Antibody library screening: high throughput strategies
Posted: 10 May 2018 | Emma Cummins - Centre for Drug Research and Development Canada, Gregorio Aversa - Abimmune Technologies Inc., Ismael Samudio - Centre for Drug Research and Development Canada | No comments yet
As the number of antibody discovery platforms and formats expands, various characteristics must be rigorously screened for and taken into consideration when deciding which hits to progress to successful development. The earlier in the antibody discovery pathway the assessment is carried out, the greater the hit enrichment and selection will be, leading to more controlled attrition along the pipeline. In this review we will discuss phage display antibody library screening challenges, and commonly used high-throughput screening methods that can be applied to solve them.
Phage display has many advantages, including the ability to drive selection towards desired characteristics such as affinity, specificity and cross-reactivity. However, being a bacterial system displaying scFvs, not full length IgGs, it has limitations needing to be overcome for early stage assays. Following several rounds of selection on antigen, each individual clone is produced as a periplasmic prep (periprep) for primary screens. Peripreps can be produced in high numbers (and repeatedly from master glycerol stocks), enabling screening of thousands of clones per day in antigen-binding assays including ELISA and multiplexed flow cytometry. Although the concentration of periprep is unknown, yes / no identification of binders often provides sufficient data to progress hits to subsequent screens.

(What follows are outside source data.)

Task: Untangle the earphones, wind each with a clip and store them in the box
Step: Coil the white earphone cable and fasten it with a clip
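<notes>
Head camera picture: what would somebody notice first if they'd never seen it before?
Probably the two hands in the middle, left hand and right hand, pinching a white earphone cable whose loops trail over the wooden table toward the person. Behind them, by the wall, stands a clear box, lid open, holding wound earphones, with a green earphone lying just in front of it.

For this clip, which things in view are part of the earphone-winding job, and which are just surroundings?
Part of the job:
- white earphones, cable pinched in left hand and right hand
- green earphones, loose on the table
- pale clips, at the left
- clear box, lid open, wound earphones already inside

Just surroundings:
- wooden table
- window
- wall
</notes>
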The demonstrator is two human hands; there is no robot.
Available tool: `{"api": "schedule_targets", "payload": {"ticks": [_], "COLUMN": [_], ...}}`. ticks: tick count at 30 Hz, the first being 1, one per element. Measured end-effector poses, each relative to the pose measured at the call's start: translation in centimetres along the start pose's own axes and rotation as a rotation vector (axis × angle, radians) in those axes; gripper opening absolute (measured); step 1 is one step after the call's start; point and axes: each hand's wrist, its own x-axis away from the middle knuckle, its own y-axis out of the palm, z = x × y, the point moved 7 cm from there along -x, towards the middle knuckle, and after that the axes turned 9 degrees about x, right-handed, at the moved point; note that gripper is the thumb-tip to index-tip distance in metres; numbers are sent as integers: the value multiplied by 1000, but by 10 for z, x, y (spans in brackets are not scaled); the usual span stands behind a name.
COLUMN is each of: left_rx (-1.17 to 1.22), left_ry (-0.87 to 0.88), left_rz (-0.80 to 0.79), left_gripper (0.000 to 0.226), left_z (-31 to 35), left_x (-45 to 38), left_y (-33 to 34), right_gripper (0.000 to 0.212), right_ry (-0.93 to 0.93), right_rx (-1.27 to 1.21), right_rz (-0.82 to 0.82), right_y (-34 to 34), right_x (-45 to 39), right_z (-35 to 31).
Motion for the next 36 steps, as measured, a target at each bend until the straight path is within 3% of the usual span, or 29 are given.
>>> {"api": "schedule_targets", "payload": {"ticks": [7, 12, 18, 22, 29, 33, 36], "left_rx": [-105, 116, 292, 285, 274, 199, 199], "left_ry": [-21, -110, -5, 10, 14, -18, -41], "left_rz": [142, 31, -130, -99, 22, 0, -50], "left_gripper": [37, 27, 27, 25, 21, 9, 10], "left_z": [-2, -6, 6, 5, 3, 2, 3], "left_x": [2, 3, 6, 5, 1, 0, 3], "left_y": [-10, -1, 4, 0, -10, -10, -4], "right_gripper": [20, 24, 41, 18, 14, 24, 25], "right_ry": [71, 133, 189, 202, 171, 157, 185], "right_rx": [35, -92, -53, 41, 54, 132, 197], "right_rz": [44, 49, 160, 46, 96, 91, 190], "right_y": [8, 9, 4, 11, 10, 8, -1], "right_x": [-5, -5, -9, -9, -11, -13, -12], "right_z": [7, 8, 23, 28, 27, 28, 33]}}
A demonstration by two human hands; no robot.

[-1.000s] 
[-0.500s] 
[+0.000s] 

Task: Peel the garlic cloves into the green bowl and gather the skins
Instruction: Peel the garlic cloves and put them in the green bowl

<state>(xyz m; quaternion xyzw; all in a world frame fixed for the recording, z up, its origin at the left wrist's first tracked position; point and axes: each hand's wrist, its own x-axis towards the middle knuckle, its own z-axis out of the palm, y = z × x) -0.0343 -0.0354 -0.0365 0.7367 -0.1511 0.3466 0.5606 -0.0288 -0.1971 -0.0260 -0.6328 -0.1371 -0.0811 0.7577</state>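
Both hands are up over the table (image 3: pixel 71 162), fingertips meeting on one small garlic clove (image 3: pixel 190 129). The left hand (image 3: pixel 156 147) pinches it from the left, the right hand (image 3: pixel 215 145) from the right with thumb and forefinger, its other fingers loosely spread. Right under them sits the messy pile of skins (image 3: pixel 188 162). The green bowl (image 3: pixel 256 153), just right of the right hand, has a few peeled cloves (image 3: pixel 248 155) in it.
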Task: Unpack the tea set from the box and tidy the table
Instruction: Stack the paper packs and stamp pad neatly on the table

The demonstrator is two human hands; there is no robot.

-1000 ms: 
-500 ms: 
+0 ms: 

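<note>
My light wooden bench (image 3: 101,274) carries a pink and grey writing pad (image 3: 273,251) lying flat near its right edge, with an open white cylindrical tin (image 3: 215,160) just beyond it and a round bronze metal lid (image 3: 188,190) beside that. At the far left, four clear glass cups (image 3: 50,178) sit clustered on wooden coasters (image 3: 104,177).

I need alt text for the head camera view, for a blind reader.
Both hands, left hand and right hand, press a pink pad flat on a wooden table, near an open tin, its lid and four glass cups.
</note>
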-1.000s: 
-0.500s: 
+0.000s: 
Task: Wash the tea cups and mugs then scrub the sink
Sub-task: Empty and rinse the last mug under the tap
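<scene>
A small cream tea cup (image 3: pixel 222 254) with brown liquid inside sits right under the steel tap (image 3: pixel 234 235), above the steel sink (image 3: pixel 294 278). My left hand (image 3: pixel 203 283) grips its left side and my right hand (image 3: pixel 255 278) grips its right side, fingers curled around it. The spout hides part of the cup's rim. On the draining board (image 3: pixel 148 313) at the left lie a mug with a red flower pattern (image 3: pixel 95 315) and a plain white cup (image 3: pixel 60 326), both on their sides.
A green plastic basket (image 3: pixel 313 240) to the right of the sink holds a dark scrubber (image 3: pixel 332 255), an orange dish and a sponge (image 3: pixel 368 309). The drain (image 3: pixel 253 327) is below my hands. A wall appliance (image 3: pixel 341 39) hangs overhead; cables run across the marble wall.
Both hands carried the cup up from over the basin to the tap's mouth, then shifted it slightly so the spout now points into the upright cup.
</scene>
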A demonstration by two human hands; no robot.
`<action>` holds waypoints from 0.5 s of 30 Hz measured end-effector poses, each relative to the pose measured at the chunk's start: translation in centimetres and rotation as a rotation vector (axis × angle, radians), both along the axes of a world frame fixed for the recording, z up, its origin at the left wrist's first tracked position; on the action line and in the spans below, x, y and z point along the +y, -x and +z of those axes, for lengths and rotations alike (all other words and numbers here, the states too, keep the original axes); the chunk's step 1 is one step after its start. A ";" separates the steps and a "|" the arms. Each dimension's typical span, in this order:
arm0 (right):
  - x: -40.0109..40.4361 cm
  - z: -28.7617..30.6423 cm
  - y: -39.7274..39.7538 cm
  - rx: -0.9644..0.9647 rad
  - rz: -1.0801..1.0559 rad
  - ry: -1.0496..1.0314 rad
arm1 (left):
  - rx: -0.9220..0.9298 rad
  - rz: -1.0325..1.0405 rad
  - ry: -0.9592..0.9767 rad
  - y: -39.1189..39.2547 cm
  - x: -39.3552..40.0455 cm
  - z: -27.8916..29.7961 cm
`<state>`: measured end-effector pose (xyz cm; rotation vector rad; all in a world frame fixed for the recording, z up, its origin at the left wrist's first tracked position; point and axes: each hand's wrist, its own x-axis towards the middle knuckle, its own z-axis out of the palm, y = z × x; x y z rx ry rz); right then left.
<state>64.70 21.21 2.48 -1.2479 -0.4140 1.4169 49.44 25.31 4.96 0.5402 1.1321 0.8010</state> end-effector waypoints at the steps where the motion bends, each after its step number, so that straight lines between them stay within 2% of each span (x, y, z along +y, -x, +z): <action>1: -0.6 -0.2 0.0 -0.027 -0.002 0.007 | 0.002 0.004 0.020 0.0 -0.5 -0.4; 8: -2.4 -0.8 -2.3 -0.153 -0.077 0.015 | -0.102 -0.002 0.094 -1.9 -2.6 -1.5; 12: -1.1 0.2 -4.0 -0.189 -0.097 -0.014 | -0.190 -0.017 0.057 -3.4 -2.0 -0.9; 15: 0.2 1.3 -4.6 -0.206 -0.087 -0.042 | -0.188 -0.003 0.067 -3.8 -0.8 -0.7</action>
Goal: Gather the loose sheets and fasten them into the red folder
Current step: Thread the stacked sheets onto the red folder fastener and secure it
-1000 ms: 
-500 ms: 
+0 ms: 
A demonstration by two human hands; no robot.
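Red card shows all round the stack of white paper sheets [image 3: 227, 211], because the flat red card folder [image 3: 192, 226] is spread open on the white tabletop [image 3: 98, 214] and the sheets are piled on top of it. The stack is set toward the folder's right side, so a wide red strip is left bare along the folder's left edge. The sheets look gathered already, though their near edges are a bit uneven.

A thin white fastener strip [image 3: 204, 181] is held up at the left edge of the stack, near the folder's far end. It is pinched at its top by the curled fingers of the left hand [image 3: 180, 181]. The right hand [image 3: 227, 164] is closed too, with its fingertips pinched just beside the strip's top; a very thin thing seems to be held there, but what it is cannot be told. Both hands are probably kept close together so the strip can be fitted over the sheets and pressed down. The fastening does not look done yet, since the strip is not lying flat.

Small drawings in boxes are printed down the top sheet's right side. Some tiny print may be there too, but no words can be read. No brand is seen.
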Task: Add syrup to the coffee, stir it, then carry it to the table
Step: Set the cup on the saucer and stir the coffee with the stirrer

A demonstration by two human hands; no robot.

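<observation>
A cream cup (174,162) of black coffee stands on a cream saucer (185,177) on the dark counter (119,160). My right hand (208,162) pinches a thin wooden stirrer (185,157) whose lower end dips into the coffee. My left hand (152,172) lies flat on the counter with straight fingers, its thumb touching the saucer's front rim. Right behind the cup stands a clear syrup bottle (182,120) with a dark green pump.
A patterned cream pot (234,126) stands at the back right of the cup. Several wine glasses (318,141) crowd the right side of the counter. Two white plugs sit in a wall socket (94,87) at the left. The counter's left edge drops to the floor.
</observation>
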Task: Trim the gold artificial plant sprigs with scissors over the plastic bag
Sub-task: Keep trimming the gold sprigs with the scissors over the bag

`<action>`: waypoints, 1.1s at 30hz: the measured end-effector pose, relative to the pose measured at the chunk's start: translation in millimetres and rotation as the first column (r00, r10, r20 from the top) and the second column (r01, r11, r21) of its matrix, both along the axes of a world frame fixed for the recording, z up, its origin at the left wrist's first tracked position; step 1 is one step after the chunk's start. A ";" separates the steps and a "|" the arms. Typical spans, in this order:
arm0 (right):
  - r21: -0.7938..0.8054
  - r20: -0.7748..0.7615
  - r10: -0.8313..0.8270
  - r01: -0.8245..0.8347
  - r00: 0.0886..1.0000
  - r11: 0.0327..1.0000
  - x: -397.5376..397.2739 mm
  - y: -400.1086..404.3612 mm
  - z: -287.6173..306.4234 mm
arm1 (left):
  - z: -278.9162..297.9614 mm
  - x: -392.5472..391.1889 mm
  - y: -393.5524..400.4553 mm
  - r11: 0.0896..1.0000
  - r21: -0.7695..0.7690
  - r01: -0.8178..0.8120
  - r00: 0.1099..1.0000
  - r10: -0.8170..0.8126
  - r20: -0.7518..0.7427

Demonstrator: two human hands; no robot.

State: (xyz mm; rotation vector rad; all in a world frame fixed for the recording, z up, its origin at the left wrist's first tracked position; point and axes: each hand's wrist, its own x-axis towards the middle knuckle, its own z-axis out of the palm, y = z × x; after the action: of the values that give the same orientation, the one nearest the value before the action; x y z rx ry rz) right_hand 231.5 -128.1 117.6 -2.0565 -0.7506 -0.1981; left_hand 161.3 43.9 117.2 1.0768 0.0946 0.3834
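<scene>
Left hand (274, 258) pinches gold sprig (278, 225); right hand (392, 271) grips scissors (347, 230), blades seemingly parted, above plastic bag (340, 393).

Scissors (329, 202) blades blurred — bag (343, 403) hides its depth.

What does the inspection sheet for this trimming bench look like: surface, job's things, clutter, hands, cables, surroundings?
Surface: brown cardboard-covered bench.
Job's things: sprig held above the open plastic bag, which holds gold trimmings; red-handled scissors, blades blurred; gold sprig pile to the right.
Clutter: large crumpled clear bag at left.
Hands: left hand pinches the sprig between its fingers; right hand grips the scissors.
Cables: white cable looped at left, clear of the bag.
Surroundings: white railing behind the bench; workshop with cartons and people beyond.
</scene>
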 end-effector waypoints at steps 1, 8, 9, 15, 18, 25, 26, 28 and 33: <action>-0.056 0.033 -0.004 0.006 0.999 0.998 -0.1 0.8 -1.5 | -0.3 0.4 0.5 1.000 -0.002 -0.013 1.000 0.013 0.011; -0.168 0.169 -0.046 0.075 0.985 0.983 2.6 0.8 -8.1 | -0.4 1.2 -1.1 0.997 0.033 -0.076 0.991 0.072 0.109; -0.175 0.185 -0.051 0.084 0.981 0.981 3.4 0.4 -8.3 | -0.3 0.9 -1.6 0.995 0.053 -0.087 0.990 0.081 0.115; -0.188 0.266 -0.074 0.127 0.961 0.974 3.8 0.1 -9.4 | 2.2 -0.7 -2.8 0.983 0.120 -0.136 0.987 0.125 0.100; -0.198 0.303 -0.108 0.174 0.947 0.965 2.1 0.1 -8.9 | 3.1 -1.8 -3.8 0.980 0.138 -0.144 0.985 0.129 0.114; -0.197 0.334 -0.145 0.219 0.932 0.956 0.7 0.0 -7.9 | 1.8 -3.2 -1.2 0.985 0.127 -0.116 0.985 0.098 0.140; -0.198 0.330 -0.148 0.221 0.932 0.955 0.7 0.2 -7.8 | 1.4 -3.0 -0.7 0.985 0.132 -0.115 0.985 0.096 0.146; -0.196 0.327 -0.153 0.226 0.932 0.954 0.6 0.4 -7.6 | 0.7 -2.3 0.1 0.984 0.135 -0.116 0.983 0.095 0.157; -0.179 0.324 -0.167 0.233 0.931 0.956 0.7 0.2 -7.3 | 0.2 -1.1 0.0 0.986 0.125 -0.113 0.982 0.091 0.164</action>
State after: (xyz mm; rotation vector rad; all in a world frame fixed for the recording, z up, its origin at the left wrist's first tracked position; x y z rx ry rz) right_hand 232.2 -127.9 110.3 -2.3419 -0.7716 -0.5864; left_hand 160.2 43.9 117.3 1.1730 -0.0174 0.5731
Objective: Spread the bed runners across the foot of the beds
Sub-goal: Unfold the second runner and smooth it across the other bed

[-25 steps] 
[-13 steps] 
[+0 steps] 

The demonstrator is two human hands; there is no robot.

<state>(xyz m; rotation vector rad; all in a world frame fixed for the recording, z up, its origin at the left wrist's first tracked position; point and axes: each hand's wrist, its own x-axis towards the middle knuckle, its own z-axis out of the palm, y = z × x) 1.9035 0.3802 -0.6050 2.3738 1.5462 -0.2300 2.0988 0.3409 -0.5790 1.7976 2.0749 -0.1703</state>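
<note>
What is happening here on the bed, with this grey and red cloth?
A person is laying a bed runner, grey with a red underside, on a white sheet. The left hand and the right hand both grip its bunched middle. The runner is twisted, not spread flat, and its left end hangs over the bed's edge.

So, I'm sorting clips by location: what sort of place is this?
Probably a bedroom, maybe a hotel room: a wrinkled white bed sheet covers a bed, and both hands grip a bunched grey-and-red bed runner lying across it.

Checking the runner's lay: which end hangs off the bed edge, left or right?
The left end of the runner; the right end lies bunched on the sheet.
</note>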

However, further information, including ligand-receptor blocking function, may be desirable. Homogenous time-resolved fluorescence (HTRF) is a highly sensitive, high-throughput assay. HTRF can be used to assess the ability of scFv peripreps to block protein-protein interactions via energy transfer measurements, enabling the identification of functional hits that can be compared to other antibodies, for affinity and epitope binding.1,2 To further rank hits, scFvs may be purified from peripreps using simple, rapid, high-throughput immobilised metal affinity chromatography (IMAC) methods,3 yielding enough protein to characterise in numerous assays including binding, neutralisation and even 72h proliferation assays. Figure 1 shows a primary binding screen using single shot peripreps in multiplexed flow cytometry, and the correlation with a number of purified scFvs tested in the same assay.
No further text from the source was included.